= Exercise objective =
What lines below contain the string "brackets"? List them all.

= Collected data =
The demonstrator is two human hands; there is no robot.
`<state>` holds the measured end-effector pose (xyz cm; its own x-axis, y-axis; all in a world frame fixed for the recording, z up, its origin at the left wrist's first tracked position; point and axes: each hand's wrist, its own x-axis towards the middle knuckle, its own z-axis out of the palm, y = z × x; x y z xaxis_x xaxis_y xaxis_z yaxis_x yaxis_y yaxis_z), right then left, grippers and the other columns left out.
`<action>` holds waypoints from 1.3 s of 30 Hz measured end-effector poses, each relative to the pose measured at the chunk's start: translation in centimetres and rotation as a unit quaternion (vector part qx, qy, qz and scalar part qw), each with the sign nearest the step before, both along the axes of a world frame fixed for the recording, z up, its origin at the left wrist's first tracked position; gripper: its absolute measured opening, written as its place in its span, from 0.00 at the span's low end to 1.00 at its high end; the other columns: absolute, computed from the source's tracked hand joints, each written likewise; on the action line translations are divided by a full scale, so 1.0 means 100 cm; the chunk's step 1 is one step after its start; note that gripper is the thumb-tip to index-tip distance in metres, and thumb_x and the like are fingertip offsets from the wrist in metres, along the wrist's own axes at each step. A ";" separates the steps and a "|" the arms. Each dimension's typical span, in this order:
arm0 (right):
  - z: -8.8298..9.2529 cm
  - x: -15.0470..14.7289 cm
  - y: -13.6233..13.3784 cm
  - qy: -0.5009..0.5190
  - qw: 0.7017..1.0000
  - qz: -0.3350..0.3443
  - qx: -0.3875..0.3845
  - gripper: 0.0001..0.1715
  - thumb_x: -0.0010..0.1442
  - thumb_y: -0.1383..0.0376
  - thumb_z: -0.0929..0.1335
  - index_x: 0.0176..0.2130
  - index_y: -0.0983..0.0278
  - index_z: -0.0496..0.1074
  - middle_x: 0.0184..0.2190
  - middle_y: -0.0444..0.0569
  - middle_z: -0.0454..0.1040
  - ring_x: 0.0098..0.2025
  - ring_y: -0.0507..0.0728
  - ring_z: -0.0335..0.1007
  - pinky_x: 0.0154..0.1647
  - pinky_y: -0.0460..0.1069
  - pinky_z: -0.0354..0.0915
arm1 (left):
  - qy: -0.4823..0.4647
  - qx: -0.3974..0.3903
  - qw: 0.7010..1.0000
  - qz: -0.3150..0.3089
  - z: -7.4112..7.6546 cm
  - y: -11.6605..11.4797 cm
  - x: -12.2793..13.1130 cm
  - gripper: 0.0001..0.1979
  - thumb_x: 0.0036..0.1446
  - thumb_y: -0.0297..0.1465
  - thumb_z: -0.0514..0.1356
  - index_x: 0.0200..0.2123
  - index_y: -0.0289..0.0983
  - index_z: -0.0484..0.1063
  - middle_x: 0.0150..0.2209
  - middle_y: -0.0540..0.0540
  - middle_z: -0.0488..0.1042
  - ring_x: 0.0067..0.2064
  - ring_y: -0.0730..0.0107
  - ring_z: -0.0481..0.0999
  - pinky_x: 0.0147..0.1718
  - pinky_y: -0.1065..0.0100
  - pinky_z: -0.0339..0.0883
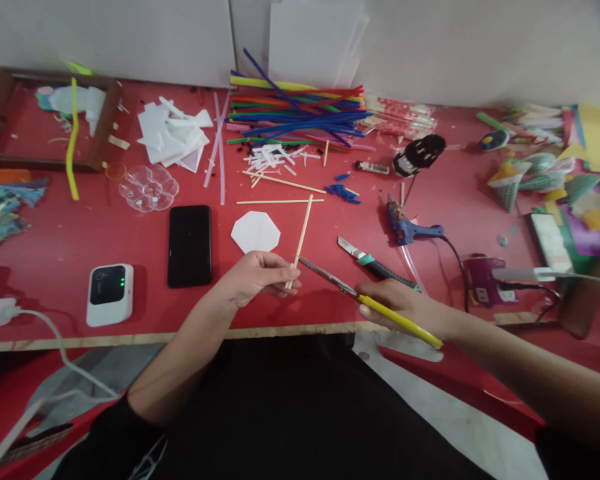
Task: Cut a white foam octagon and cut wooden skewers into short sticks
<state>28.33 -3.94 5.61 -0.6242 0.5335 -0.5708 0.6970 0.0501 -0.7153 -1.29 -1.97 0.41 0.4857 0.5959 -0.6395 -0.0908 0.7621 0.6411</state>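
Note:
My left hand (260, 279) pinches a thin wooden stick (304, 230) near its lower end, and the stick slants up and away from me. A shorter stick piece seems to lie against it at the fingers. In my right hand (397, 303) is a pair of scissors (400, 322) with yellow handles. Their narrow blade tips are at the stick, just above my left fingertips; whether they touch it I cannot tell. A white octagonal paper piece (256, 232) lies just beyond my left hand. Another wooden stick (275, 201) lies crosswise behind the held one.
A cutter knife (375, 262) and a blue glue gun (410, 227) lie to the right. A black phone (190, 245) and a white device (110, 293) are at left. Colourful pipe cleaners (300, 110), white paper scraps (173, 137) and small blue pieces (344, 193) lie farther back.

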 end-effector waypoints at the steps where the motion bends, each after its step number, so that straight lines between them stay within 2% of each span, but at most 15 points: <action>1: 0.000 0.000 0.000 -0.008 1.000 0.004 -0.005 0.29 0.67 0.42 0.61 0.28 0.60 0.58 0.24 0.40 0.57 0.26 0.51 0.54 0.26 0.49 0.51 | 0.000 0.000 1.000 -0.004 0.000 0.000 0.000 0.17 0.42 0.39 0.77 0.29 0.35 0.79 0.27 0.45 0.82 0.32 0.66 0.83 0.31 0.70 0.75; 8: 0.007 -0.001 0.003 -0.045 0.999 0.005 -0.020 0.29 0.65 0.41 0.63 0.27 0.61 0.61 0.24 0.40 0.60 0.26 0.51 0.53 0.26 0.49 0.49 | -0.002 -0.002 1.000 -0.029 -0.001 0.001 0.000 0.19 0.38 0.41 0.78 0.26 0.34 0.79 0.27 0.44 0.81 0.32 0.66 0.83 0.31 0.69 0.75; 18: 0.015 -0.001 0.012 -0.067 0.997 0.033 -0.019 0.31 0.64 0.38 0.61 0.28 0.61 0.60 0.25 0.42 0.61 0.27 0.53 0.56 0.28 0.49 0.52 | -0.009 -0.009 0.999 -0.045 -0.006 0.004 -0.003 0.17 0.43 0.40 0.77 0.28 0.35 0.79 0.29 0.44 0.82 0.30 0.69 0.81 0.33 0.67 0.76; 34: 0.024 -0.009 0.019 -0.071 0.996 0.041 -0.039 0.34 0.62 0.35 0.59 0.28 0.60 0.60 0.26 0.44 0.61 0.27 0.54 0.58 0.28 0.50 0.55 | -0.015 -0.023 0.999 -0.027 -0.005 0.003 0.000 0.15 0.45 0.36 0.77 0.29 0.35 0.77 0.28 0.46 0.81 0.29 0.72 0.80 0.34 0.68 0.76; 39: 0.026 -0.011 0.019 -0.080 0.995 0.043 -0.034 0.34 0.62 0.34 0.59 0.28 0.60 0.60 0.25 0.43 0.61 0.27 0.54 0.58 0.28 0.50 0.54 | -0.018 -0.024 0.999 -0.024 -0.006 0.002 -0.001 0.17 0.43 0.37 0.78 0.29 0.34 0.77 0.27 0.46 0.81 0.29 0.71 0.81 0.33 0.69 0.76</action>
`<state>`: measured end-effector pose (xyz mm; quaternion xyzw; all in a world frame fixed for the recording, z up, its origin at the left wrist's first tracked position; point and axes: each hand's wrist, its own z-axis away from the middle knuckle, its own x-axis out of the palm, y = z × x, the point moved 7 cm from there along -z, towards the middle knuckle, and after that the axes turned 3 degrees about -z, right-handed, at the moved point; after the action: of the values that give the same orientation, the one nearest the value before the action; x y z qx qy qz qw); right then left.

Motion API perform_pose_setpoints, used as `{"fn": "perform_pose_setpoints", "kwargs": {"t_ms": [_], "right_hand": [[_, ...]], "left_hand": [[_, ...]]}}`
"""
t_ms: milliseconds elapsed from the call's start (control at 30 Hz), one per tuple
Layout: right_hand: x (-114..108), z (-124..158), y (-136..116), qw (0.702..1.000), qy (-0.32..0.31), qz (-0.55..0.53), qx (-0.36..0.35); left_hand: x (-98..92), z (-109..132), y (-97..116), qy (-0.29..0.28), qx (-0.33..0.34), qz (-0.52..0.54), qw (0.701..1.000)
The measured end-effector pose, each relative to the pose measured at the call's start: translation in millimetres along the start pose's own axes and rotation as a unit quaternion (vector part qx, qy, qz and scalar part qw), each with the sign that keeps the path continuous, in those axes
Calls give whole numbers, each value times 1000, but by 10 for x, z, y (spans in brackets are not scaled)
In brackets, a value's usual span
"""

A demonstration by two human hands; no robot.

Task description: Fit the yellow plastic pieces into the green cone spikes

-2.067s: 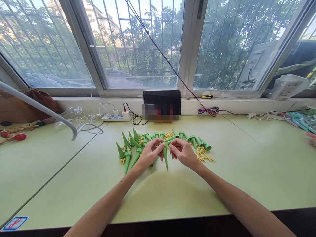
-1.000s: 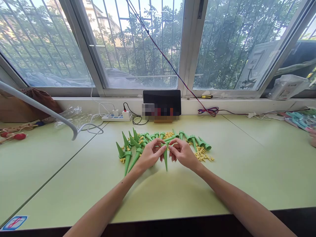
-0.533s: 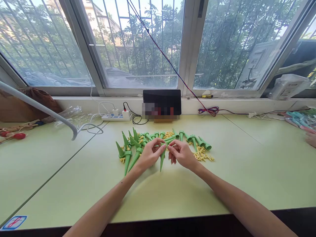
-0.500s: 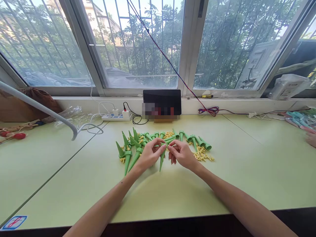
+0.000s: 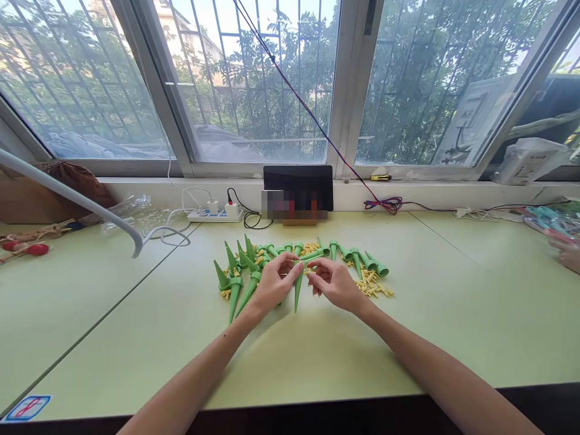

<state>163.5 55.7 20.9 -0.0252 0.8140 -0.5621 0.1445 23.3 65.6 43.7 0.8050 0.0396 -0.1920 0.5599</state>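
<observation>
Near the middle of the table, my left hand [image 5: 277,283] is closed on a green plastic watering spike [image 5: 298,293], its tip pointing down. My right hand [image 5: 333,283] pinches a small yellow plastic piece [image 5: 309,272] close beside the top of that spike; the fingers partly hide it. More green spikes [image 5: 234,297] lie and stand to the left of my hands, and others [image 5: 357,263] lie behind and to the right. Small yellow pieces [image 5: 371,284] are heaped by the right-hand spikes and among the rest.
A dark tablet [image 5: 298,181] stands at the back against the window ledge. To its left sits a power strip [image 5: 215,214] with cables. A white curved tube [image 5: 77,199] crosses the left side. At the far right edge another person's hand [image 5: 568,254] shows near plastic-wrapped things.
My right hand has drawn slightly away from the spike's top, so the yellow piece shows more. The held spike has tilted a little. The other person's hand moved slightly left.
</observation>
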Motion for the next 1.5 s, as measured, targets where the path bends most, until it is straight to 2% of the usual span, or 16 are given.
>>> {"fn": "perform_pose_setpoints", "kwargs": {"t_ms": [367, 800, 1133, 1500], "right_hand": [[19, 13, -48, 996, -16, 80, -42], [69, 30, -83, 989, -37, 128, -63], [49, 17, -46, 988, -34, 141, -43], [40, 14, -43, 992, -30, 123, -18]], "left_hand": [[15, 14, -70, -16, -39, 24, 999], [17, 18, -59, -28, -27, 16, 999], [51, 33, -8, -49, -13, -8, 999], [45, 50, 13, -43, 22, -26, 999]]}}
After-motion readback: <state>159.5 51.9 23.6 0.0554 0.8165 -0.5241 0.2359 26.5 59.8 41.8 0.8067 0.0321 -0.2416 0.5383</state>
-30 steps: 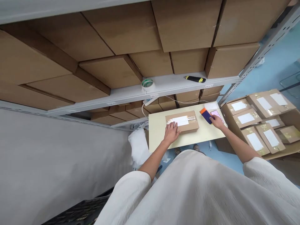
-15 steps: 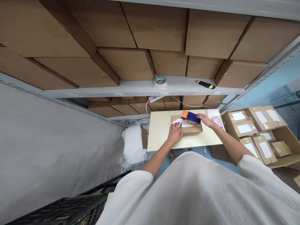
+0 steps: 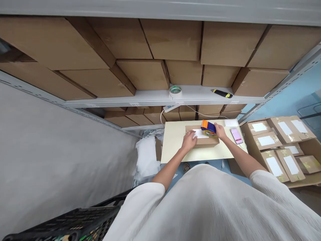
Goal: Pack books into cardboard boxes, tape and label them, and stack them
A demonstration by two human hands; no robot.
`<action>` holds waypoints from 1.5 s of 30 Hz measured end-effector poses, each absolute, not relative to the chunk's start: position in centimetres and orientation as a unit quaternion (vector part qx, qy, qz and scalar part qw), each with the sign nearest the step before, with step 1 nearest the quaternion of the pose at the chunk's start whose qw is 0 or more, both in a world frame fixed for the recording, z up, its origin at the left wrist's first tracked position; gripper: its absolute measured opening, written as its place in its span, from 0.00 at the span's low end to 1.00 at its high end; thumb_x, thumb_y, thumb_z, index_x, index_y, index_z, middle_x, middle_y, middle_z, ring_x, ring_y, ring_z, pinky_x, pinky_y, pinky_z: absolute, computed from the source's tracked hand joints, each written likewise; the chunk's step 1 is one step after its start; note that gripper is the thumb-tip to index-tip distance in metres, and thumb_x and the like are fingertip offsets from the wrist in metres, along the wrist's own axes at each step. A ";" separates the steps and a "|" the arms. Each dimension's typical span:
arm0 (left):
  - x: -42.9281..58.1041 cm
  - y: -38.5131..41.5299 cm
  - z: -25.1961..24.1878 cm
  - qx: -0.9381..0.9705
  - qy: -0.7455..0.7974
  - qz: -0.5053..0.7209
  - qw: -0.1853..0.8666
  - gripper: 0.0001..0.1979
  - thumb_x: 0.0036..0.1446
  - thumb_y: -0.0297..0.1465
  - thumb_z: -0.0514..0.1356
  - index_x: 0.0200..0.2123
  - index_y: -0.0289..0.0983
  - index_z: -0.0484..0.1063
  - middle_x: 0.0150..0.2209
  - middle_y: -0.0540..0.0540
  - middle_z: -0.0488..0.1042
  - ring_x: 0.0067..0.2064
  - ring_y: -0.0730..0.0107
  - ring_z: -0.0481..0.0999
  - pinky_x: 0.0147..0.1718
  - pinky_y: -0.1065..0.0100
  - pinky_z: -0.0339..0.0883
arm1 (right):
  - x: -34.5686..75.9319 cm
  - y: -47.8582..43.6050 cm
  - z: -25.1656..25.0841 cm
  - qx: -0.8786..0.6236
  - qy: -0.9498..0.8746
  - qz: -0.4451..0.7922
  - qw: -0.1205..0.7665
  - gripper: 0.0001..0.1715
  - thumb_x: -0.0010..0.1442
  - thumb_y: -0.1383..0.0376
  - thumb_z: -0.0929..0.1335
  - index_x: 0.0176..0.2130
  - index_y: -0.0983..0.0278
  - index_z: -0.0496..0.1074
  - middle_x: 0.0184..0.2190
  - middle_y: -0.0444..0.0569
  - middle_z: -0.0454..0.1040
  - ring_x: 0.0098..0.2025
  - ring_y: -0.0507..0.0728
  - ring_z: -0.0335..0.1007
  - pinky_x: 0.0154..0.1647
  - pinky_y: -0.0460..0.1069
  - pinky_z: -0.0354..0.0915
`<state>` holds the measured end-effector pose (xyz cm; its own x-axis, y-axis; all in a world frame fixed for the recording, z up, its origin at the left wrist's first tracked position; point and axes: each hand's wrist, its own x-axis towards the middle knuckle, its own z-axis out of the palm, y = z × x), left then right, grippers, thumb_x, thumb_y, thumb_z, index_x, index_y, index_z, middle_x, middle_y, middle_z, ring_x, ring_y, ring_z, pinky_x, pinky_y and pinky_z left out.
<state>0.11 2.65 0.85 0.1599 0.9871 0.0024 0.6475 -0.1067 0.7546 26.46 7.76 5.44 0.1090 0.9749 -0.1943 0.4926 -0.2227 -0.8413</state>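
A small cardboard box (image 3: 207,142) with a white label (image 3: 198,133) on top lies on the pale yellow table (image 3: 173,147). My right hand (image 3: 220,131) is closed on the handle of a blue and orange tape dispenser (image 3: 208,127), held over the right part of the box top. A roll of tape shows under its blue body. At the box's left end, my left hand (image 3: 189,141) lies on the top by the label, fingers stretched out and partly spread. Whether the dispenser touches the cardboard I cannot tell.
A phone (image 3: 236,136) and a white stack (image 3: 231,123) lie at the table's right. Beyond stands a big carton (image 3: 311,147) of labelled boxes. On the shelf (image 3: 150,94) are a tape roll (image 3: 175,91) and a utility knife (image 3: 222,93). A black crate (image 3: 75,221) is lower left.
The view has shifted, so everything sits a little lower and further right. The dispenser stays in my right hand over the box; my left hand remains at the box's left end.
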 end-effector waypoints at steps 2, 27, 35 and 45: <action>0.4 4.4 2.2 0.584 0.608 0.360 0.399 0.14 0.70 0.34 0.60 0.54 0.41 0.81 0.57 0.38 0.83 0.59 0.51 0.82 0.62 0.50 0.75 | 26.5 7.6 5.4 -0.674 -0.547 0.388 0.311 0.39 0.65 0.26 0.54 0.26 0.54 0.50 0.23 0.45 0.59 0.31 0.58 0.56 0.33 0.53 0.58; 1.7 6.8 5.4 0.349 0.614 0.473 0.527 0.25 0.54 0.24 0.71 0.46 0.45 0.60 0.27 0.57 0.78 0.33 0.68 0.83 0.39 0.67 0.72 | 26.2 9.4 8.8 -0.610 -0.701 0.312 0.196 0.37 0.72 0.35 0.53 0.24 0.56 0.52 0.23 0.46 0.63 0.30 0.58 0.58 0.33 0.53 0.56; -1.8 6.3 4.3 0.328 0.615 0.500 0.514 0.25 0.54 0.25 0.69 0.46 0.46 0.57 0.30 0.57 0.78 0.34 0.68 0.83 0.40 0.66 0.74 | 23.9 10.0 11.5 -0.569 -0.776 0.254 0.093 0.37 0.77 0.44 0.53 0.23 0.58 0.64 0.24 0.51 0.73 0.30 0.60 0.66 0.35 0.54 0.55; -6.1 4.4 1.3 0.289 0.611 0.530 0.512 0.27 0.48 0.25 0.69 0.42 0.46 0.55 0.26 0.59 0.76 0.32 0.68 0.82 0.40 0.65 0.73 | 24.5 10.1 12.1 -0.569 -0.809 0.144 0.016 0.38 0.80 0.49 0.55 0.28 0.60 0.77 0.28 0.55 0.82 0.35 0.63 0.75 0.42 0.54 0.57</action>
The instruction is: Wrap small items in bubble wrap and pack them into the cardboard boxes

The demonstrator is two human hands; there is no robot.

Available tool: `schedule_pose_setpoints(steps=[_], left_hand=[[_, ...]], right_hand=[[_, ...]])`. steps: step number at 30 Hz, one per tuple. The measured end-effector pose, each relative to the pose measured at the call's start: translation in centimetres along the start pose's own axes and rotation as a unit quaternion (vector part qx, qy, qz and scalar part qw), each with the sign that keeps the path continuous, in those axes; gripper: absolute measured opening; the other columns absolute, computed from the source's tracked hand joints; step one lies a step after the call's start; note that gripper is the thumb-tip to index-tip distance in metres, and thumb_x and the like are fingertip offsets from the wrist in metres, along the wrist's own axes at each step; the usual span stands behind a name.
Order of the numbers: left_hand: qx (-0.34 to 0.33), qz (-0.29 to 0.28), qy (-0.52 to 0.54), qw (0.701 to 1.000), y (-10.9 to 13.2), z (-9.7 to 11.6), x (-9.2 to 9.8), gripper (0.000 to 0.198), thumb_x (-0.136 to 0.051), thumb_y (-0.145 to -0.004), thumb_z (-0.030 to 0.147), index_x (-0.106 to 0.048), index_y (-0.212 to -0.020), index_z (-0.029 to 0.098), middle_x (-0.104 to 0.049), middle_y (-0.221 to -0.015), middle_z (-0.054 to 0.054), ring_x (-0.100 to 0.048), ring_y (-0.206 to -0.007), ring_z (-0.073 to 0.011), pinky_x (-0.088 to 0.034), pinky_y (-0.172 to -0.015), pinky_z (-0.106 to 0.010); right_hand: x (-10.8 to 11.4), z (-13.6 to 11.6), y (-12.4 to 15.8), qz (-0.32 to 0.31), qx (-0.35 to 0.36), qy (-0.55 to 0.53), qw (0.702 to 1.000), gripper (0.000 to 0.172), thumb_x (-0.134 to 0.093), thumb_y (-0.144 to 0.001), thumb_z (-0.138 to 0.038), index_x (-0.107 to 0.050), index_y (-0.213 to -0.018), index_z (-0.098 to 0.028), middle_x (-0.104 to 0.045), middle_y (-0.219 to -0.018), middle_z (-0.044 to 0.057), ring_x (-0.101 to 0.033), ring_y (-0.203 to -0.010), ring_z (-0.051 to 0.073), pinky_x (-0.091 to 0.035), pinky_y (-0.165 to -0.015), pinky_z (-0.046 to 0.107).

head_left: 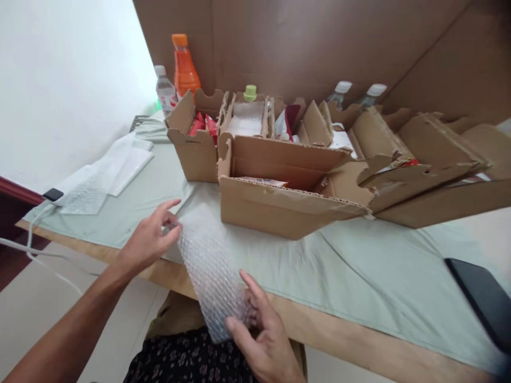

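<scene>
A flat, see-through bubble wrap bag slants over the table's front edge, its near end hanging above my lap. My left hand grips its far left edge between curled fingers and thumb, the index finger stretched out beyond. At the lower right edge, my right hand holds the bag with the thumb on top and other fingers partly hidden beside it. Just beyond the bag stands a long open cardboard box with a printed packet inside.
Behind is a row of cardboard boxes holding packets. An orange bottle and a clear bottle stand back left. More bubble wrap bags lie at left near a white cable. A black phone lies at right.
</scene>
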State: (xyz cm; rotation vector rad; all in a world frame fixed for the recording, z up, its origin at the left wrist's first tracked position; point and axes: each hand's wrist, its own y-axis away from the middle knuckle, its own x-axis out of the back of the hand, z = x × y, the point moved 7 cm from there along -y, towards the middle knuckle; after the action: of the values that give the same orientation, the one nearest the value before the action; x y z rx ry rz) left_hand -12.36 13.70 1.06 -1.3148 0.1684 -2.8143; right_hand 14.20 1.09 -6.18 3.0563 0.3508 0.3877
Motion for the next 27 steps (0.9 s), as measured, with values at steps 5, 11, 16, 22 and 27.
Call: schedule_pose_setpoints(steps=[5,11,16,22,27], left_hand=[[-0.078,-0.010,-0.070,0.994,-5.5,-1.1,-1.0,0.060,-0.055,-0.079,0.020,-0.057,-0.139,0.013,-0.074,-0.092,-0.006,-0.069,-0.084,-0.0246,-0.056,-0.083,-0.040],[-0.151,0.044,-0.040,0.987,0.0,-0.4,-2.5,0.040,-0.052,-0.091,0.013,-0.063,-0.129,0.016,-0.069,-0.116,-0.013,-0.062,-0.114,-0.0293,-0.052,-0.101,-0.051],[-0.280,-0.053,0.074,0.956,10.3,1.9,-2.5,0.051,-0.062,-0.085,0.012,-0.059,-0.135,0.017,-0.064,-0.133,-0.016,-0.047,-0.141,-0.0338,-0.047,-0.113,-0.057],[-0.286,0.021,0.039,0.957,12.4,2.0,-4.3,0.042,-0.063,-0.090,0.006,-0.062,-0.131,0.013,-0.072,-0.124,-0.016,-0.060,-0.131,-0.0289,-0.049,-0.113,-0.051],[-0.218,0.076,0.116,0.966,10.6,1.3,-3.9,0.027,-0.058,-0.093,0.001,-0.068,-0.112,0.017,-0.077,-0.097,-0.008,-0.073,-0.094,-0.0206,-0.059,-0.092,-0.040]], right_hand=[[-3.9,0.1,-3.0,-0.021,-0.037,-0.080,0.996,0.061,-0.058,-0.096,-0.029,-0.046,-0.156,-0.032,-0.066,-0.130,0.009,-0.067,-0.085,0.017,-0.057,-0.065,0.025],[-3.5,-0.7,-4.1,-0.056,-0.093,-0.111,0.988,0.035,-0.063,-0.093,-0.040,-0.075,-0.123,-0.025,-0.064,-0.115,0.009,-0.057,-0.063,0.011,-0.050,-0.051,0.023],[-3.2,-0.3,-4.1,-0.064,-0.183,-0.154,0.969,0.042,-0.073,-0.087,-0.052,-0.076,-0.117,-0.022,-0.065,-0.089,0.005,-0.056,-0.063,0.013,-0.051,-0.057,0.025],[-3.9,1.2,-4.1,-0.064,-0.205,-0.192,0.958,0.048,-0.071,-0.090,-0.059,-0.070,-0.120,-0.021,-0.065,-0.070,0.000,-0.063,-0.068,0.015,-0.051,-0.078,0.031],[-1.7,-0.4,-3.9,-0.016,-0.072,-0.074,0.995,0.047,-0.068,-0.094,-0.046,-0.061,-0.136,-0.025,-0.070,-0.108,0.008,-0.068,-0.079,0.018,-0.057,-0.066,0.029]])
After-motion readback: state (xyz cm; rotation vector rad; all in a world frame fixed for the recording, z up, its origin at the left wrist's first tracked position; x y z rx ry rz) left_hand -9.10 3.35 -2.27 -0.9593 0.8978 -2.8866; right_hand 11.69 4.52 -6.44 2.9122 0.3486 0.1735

= Task solution =
Calls give whole numbers, each value times 1000, but by 10 for x, z, y (spans in brackets are not scaled)
In brackets, a value's usual span

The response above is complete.